Please list all lines of the material below in which the string "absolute" occurs.

--- START ---

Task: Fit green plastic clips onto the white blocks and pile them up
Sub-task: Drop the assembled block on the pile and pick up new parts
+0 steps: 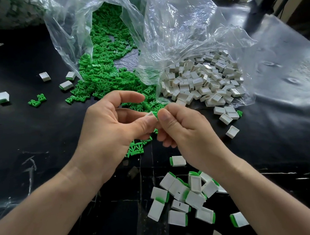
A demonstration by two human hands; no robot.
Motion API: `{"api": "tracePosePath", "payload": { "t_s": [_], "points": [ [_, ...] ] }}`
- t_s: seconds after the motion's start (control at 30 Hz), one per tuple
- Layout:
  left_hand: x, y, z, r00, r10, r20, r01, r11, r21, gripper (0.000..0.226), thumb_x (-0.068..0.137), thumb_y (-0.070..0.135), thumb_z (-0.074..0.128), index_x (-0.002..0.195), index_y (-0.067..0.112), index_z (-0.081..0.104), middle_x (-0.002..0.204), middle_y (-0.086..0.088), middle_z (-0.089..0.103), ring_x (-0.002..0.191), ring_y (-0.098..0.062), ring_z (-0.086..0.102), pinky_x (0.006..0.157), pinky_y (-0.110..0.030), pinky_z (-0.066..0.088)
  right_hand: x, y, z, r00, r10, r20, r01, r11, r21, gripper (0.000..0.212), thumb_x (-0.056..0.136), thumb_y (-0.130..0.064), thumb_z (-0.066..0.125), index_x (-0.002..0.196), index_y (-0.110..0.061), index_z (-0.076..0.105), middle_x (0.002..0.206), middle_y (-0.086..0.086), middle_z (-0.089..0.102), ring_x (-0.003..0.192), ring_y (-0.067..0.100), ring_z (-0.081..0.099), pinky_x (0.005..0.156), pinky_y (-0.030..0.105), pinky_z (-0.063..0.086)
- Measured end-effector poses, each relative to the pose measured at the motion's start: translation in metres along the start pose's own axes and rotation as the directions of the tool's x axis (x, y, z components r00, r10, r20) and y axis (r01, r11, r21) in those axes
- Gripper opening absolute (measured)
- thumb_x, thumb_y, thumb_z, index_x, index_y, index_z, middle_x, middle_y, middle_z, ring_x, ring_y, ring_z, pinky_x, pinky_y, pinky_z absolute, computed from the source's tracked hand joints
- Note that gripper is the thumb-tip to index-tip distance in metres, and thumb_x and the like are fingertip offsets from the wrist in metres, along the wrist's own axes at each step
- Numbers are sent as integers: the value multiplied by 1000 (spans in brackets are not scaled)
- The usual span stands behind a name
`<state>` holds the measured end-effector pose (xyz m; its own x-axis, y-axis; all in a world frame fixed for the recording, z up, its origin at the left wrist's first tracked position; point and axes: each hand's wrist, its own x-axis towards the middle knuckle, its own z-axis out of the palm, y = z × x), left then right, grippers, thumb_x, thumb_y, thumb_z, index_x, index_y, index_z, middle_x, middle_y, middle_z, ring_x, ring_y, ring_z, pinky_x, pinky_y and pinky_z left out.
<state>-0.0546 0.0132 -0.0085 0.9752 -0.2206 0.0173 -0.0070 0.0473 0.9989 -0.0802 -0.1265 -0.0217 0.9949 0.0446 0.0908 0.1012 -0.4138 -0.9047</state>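
Pinching block (150, 114) between left hand (112, 126), right hand (186, 131)

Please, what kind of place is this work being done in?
Probably a small assembly workshop: loose green clips and white blocks spill from plastic bags onto a black worktable, with fitted blocks piled in front.

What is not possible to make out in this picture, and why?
1. Head view: white block and green clip, pinched between left hand and right hand; fingertips cover them, so seating is unclear.
2. Head view: pile of clipped blocks; right forearm hides its right part.
3. Head view, top left: blurred green-white heap, contents unclear.
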Motion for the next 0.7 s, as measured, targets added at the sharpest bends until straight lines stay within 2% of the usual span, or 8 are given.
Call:
{"api": "tracePosePath", "payload": {
  "t_s": [0.07,0.13,0.23,0.37,0.43,0.57,0.7],
  "points": [
    [0,1,-1,1000,-7,27,6,1000,10,41,52,19,71,91,18,60,61,0,69,55,-10,66,50,-18,51,0,-1,-3,998,-63,-1,63,996,-59,34,92,-35,43,70,-10,48,59,-7,51,58,12,51,57,37,46],
    [0,4,-4,997,-14,75,11,999,45,44,50,19,71,92,20,60,61,-1,69,54,-11,66,50,-19,52,0,-3,-10,991,-124,55,131,982,-135,35,92,-32,43,71,-6,48,60,2,51,62,24,50,59,45,44],
    [0,8,-7,989,11,150,-34,988,151,48,51,20,73,97,26,59,63,-2,70,55,-11,64,55,-22,55,0,-7,-17,970,-192,152,229,929,-291,34,87,-31,41,71,-3,51,60,10,51,58,24,45,55,44,39],
    [1,7,-10,971,38,236,-102,959,263,50,60,9,78,99,32,57,65,-3,70,54,-12,64,53,-18,52,-2,-10,-21,938,-221,267,325,824,-463,31,87,-30,40,69,-6,49,57,2,47,56,22,41,54,39,35],
    [1,5,-10,958,36,283,-121,950,289,54,63,2,78,100,35,57,65,-4,69,54,-12,64,55,-19,52,-2,-11,-24,919,-214,330,362,789,-497,27,87,-30,40,69,-11,46,56,-6,38,55,17,35,54,35,30],
    [0,5,-11,935,22,354,-122,957,264,57,60,8,82,103,37,57,63,-6,68,52,-13,63,52,-20,51,-2,-13,-29,890,-204,408,401,775,-488,23,87,-29,42,67,-19,37,52,-10,31,58,15,32,52,30,27],
    [-1,2,-8,910,-18,413,-151,916,371,64,64,-2,78,106,40,54,62,0,68,53,-9,63,54,-19,51,-2,-9,-26,865,-183,467,444,713,-542,26,90,-27,47,67,-19,37,54,-8,33,56,19,35,54,38,34]
  ]
}}
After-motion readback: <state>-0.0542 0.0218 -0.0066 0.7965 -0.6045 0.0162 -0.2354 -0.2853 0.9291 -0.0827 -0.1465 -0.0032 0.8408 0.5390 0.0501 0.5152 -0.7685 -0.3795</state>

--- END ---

### THE COMPLETED TASK
- Gripper opening absolute (measured)
- thumb_x, thumb_y, thumb_z, index_x, index_y, index_z, middle_x, middle_y, middle_z, ring_x, ring_y, ring_z, pinky_x, pinky_y, pinky_z absolute, computed from the source's tracked hand joints

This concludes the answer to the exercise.